YOUR OBJECTIVE: With the pictures excluded, reproduce all of the data exactly.

DATA BLOCK:
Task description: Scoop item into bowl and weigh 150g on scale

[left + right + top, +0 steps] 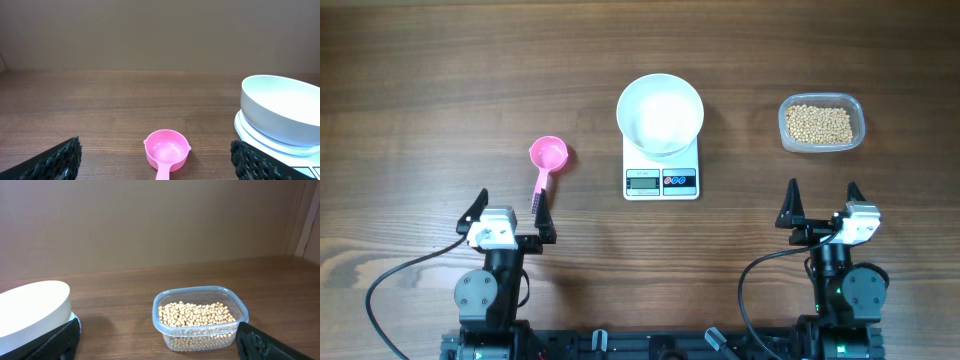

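An empty white bowl (660, 113) (280, 116) (31, 307) stands on the white scale (661, 170) at the table's middle. The tan beans (818, 123) (196, 315) fill a clear tub (821, 122) (200, 317) at the right. A pink scoop (547, 160) (166, 151) lies left of the scale, handle toward me. My left gripper (508, 212) (155, 165) hangs open just short of the scoop, holding nothing. Near the front edge my right gripper (822, 206) (160, 340) is open too, empty, short of the tub.
A brown wall rises behind the wooden table (440, 80). Black cables (400, 275) loop from both arm bases along the front edge.
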Available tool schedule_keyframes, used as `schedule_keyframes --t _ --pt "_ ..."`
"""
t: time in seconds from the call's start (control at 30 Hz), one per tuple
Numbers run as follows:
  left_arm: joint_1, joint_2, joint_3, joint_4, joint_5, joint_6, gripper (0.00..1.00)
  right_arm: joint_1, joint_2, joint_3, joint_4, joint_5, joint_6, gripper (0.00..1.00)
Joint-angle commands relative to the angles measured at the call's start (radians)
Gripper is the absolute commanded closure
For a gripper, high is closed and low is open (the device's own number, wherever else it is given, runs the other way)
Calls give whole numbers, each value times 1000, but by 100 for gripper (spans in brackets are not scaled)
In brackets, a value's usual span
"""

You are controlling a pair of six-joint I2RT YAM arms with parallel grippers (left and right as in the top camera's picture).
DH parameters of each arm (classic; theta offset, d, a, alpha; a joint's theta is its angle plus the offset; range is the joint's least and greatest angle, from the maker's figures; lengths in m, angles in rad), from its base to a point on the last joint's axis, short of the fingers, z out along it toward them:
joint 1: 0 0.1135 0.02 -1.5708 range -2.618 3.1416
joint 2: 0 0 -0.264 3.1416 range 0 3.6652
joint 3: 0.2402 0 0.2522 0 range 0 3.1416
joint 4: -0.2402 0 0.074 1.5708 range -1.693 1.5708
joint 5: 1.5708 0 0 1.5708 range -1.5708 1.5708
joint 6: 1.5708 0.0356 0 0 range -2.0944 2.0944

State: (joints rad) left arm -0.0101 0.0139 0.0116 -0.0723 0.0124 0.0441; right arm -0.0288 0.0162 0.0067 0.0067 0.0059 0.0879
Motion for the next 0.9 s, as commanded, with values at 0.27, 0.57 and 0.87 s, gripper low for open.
schedule_keyframes --t 0.27,0.57,0.87 --pt "6 -5 -6 11 124 0 0 5 -9 -2 2 20 -9 0" --pt "6 -5 -4 136 144 -7 0 5 -9 -2 2 20 -10 0" --pt "7 2 119 84 64 -7 0 5 -9 -2 2 20 -9 0"
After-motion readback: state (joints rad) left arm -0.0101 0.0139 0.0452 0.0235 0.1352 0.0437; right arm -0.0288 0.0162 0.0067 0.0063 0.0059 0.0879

TASK SOLUTION:
Task description: Scoop item into bowl and weigh 150g on scale

[left + right + top, +0 steps] 

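An empty white bowl (660, 113) (280, 116) (31, 307) stands on the white scale (661, 170) at the table's middle. The tan beans (818, 123) (196, 315) fill a clear tub (821, 122) (200, 317) at the right. A pink scoop (547, 160) (166, 151) lies left of the scale, handle toward me. My left gripper (508, 212) (155, 165) hangs open just short of the scoop, holding nothing. Near the front edge my right gripper (822, 206) (160, 340) is open too, empty, short of the tub.
A brown wall rises behind the wooden table (440, 80). Black cables (400, 275) loop from both arm bases along the front edge.
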Available tool schedule_keyframes, used as `schedule_keyframes --t _ --pt "_ ..."`
"""
t: time in seconds from the call's start (control at 30 Hz), one per tuple
Numbers run as follows:
  left_arm: joint_1, joint_2, joint_3, joint_4, joint_5, joint_6, gripper (0.00..1.00)
  right_arm: joint_1, joint_2, joint_3, joint_4, joint_5, joint_6, gripper (0.00..1.00)
Joint-angle commands relative to the angles measured at the call's start (radians)
Gripper is the absolute commanded closure
For a gripper, high is closed and low is open (the device's own number, wherever else it is given, runs the other way)
Calls give whole numbers, each value times 1000, but by 100 for gripper (spans in brackets are not scaled)
In brackets, a value's usual span
"""

You are controlling a pair of six-joint I2RT YAM arms with parallel grippers (left and right as in the top camera's picture).
DH parameters of each arm (classic; theta offset, d, a, alpha; a joint's theta is its angle plus the offset; range is the joint's least and greatest angle, from the maker's figures; lengths in m, angles in rad), from its base to a point on the last joint's axis, short of the fingers, z out along it toward them:
joint 1: 0 0.1135 0.02 -1.5708 range -2.618 3.1416
joint 2: 0 0 -0.264 3.1416 range 0 3.6652
joint 3: 0.2402 0 0.2522 0 range 0 3.1416
joint 4: -0.2402 0 0.074 1.5708 range -1.693 1.5708
joint 5: 1.5708 0 0 1.5708 range -1.5708 1.5708
joint 6: 1.5708 0.0356 0 0 range -2.0944 2.0944

State: (joints rad) left arm -0.0101 0.0139 0.0116 -0.0723 0.0124 0.0441; right arm -0.0288 0.0162 0.0067 0.0067 0.0059 0.0879
Motion for the next 0.9 s, as commanded, with values at 0.27, 0.57 and 0.87 s, gripper low for open.
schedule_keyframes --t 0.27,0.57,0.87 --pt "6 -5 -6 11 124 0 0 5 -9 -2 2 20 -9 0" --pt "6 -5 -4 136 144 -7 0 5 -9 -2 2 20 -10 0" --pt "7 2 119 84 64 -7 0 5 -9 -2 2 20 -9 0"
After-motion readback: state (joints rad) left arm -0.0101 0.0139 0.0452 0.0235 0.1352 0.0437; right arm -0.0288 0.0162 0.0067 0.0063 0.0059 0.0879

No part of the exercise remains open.